Mærsk/MSC : le colosse au pied d’argile se brise
Le 25 janvier, les deux armements Mærsk et MSC ont annoncé la fin de leur alliance, 2M, le 1er janvier 2025. Une décision qui pourrait avoir des effets sur le monde de la conteneurisation.
Tsunami ou simple tempête dans un verre d’eau, la fin de l’alliance entre Mærsk et MSC intervient dans une période de reconfiguration du monde des alliances maritimes. Dans son analyse de marché, Jérôme de Ricqlès, expert chez Upply, prévoyait la probabilité d’un tel scénario avec l’implosion des alliances.
Mener sa propre stratégie
C’est désormais chose faite. Dans un communiqué conjoint, les deux directeurs de Mærsk, Vincent Clerc, et MSC, Soren Toft, ont indiqué que l’alliance 2M prendra fin le 1er janvier 2025. Ils expliquent que cette décision intervient en raison « des nombreux changements intervenus depuis la création de cet accord en 2015. La fin de cette alliance maritime trace la route pour chacune des sociétés pour mener sa propre stratégie ».
Mærsk veut se concentrer sur sa stratégie d’intégrateur
Pour expliquer cette décision, Mærsk a ouvert sur son site des éléments de réponse. L’armement danois souligne que sa stratégie a changé depuis 2015, « ainsi que les besoins de nos clients. » De plus, la compagnie maritime souligne son souhait de devenir un intégrateur logistique. « En mettant un terme à cette alliance, Mærsk pourra se focaliser sur sa stratégie pour devenir un intégrateur et répondre mieux aux demandes de nos clients en matière de fiabilité, flexibilité et durabilité ». En creux, cela signifie que cette alliance ne permet pas d’apporter le service demandé par les clients.
La modification de la dynamique de la concurrence
Après l’annonce vient le temps des analyses. Dans un post sur Linkedin, Lars Jensen, expert maritime, cette annonce prévient d’un bouleversement dans le monde des alliances et des VSA dans la conteneurisation. « Cette annonce va modifier la dynamique de la concurrence sur les principales routes maritimes est-ouest. Au fond, il s’agit du premier domino qui tombera dans les prochains mois ».

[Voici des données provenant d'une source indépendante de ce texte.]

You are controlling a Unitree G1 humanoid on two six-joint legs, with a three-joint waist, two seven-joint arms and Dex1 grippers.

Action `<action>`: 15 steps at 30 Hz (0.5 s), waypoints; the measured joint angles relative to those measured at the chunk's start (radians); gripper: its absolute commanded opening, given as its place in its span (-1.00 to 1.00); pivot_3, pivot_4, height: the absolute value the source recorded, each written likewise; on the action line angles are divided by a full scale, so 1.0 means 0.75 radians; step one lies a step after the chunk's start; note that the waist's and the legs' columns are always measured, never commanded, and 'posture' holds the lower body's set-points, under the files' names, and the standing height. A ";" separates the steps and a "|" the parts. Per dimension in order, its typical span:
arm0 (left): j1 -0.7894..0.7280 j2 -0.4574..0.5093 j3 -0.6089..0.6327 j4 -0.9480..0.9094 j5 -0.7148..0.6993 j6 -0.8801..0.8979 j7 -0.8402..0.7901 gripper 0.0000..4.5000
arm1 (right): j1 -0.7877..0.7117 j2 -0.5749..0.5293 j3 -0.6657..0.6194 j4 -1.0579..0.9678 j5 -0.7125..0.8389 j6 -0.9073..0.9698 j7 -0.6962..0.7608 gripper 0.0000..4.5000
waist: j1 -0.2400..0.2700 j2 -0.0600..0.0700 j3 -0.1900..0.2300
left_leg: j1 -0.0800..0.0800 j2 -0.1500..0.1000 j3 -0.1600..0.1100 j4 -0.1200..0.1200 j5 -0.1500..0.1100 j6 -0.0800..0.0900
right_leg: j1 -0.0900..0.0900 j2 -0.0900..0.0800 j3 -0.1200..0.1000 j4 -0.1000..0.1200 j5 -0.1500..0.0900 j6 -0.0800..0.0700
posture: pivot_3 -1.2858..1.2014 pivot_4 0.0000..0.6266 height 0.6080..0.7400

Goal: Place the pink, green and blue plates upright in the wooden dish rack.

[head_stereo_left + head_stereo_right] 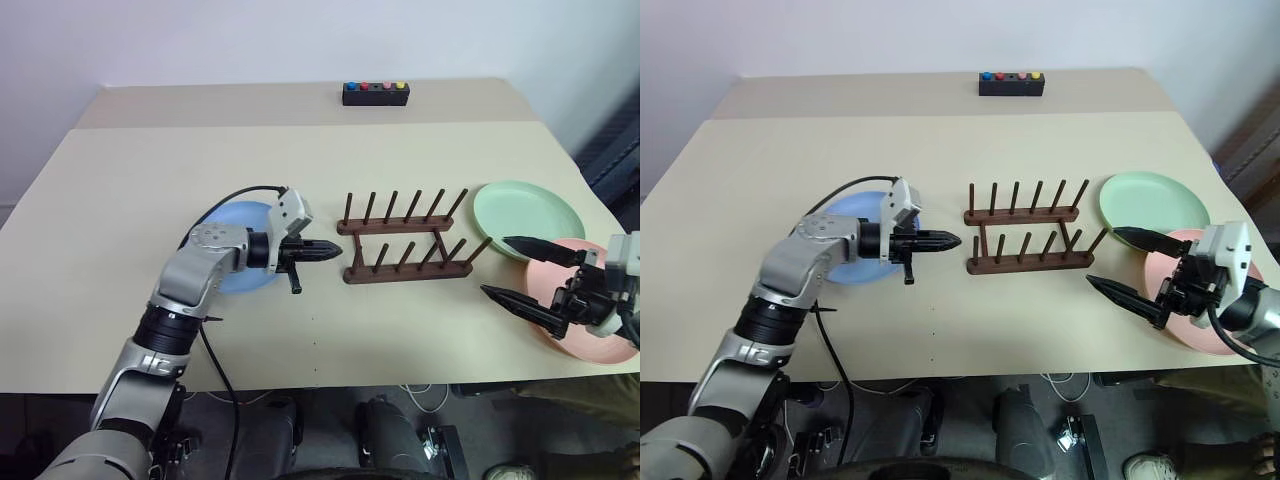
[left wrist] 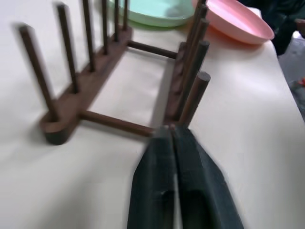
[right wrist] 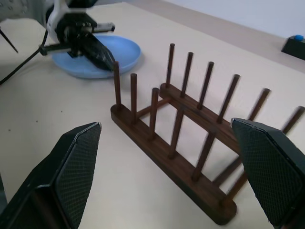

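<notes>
Right now the rack [image 1: 405,240] is standing empty near the middle of the table [image 1: 100,220], with all three plates lying flat around it. The blue plate [image 1: 232,262] is lying to the rack's left, partly under the left arm. The green plate [image 1: 527,208] is lying to the rack's right, and the pink plate [image 1: 578,300] is sitting just in front of the green one, near the table's right edge.

The left gripper [image 1: 335,251] is hovering between the blue plate and the rack, pointing at the rack's left end, its fingers [image 2: 190,191] pressed together and grasping nothing. The right gripper [image 1: 500,268] is hanging over the pink plate, pointing toward the rack's right end, its two fingers [image 3: 71,167] spread wide apart and empty.

A black box [image 1: 375,93] with coloured buttons is sitting at the far side of the table, well apart from the rack.
</notes>
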 measured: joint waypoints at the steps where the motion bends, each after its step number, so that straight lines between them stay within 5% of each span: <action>1: 0.010 0.018 0.010 -0.030 -0.025 0.027 -0.002 -0.97 | -0.014 0.006 0.023 0.000 0.001 0.004 -0.003 1.00 | 0.001 0.000 0.000 | 0.000 0.000 0.000 0.000 0.000 0.000 | 0.000 0.000 0.000 0.000 0.000 0.000 | 0.03 -0.52 1.00; 2: 0.013 0.027 0.016 -0.048 -0.044 0.046 -0.004 -0.97 | -0.018 0.010 0.042 0.000 0.001 0.010 -0.004 1.00 | 0.004 0.000 0.000 | 0.000 0.000 -0.001 0.000 0.000 0.000 | 0.000 0.000 0.000 0.000 0.000 0.000 | 0.03 -0.52 1.00; 11: 0.109 0.174 -0.017 -0.316 -0.351 0.302 -0.177 -1.00 | -0.046 0.011 0.237 0.077 -0.130 -0.016 0.027 -0.99 | 0.000 0.001 0.000 | 0.001 0.000 -0.001 0.000 0.000 0.000 | 0.003 0.000 0.000 -0.003 0.000 0.000 | 0.03 -0.52 1.00; 15: 0.134 0.207 -0.156 -0.303 -0.273 0.222 -0.184 -1.00 | -0.081 -0.004 0.330 0.134 -0.271 -0.091 0.024 -0.99 | 0.000 0.002 -0.001 | 0.002 0.000 -0.001 0.000 0.000 0.000 | 0.003 0.000 0.000 -0.003 0.000 0.000 | 0.03 -0.52 1.00</action>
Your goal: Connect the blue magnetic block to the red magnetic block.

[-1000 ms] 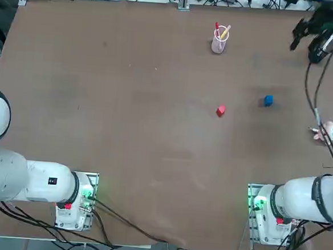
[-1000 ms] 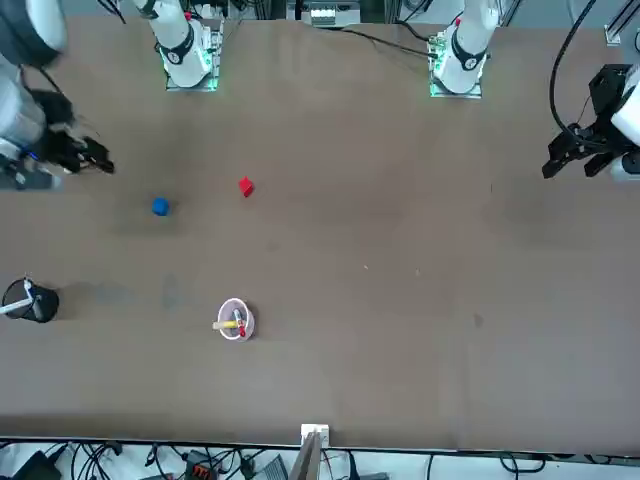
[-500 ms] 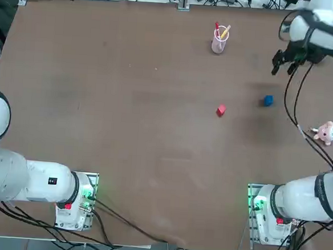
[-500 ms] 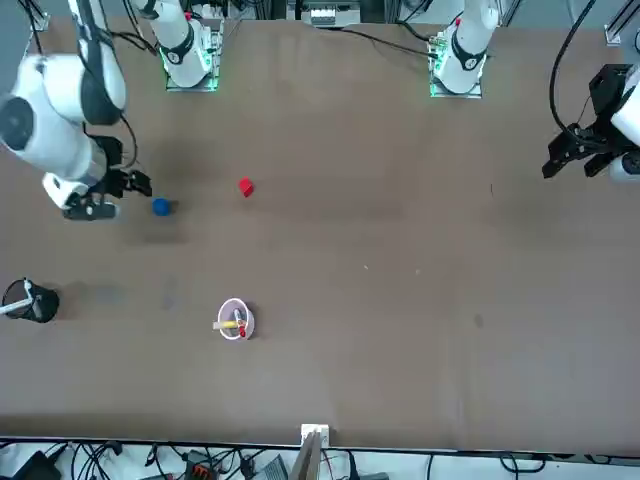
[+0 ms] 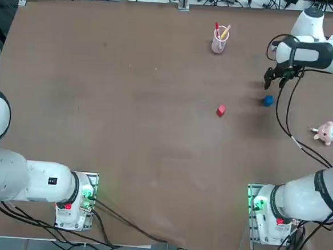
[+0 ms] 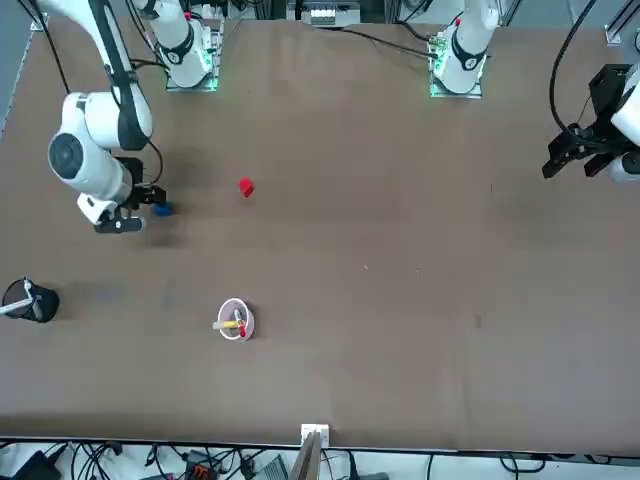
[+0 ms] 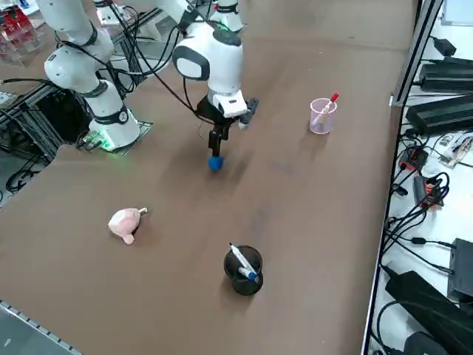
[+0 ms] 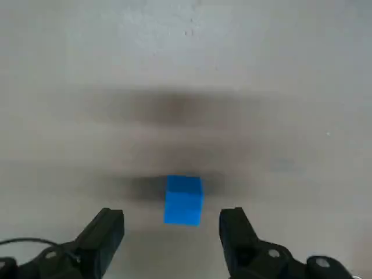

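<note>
Fingers, right wrist view: the fingers (image 8: 104,239) of the right gripper (image 8: 172,211) are spread wide, with nothing pinched between them.
Blue block, right wrist view: the blue magnetic block (image 8: 183,200) sits on the tabletop (image 8: 279,133), lined up with the gap between the fingers.
Red block, top view: the red magnetic block (image 5: 220,110) rests apart from the blue one, farther from the tabletop's right edge and slightly closer to the robot's edge.
Gripper, top view: the right gripper is just beside the blue block, on the side toward the tabletop's far edge.
Pink plush toy, top view: the toy (image 5: 327,132) lies between the blue block and the tabletop's right edge.
Cups, front view: a pale cup (image 6: 236,320) of pens is nearer the far edge than either block; a black cup (image 6: 38,304) with markers is toward the far right corner.
Arm, right side view: the right arm (image 7: 211,59) reaches down over the blue block, which peeks out below the gripper; whether they touch is unclear.
</note>
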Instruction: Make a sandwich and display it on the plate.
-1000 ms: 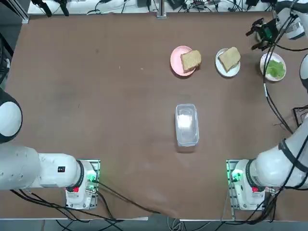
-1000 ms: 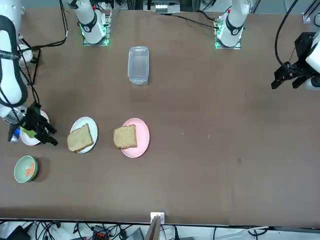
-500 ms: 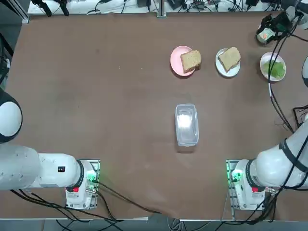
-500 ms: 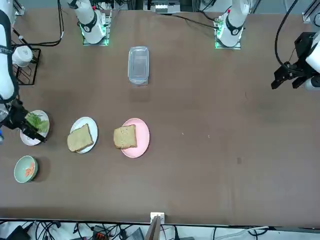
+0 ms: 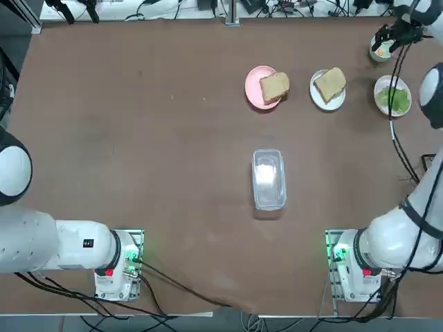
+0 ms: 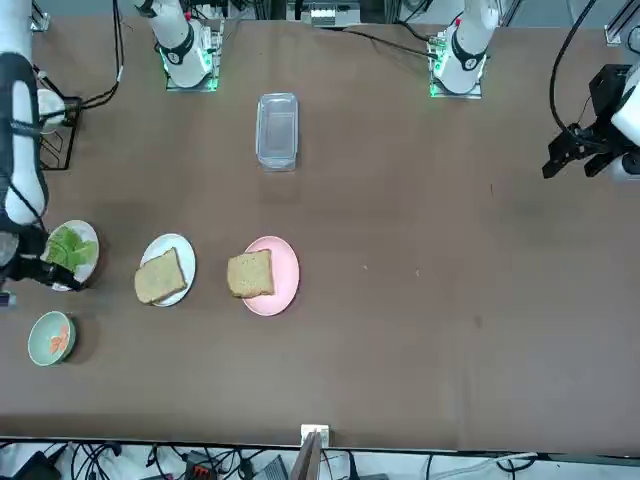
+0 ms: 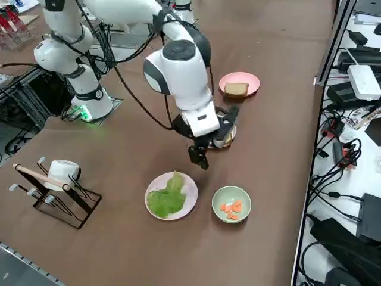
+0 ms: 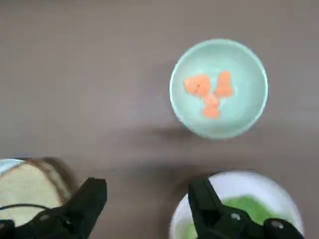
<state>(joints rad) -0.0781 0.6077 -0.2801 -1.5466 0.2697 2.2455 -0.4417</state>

Un directeur « moins maritime »
Une analyse que Jérôme de Ricqlès a détaillé dans son analyse du marché maritime parue en janvier. Déjà, il voyait la nomination de Vincent Clerc, au poste de directeur de Mærsk, comme « moins maritime » alors que chez MSC, l’arrivée de Soren Toft devait consolider cette alliance. L’armateur danois explique clairement sa volonté de s’orienter vers un conglomérat du transport. Quant à MSC, la signature en 2015 de cette alliance a surpris le monde maritime. L’armement italo-suisse a toujours été un « outsider », préférant naviguer seul plutôt qu’accompagner.
L’effet pour les autres armateurs
Quant à savoir si cette fin est le signe précurseur de la fin des autres alliances dans le monde de la conteneurisation, le lien peut paraître un peu rapide. Les deux autres alliances, The Alliance et Ocean Alliance, pourraient se dissoudre mais plutôt sur des considérations géopolitiques plus que pour des raisons de stratégie d’entreprise, a rappelé Jérôme de Ricqlès. Enfin, indiquait l’expert de Upply, la situation pour les autres armements serait plus compliquée. En effet, « en revanche, pour ONE, Hapag Lloyd et Hyundai, ce serait un coup dur et une marginalisation supplémentaire même si Hyundai pourrait profiter de l’occasion, comme elle le souhaite, pour renforcer son poids dans l’alliance, avec le soutien de l’État coréen récemment réaffirmé. »
L’Europe attendue sur les consortia
Enfin, l’annonce intervient quand la Commission européenne enquête sur le renouvellement de l’exemption accordée en faveur des consortia. La fin de l’alliance 2M pourrait être un signe précurseur d’une volonté de l’autorité européenne à mettre un terme à cette exemption. La décision de la Commission est attendue pour une application en avril 2024. Alors, plus que la fin de l’alliance 2M, la décision de la Commission pourrait être le détonateur qui fera exploser les alliances.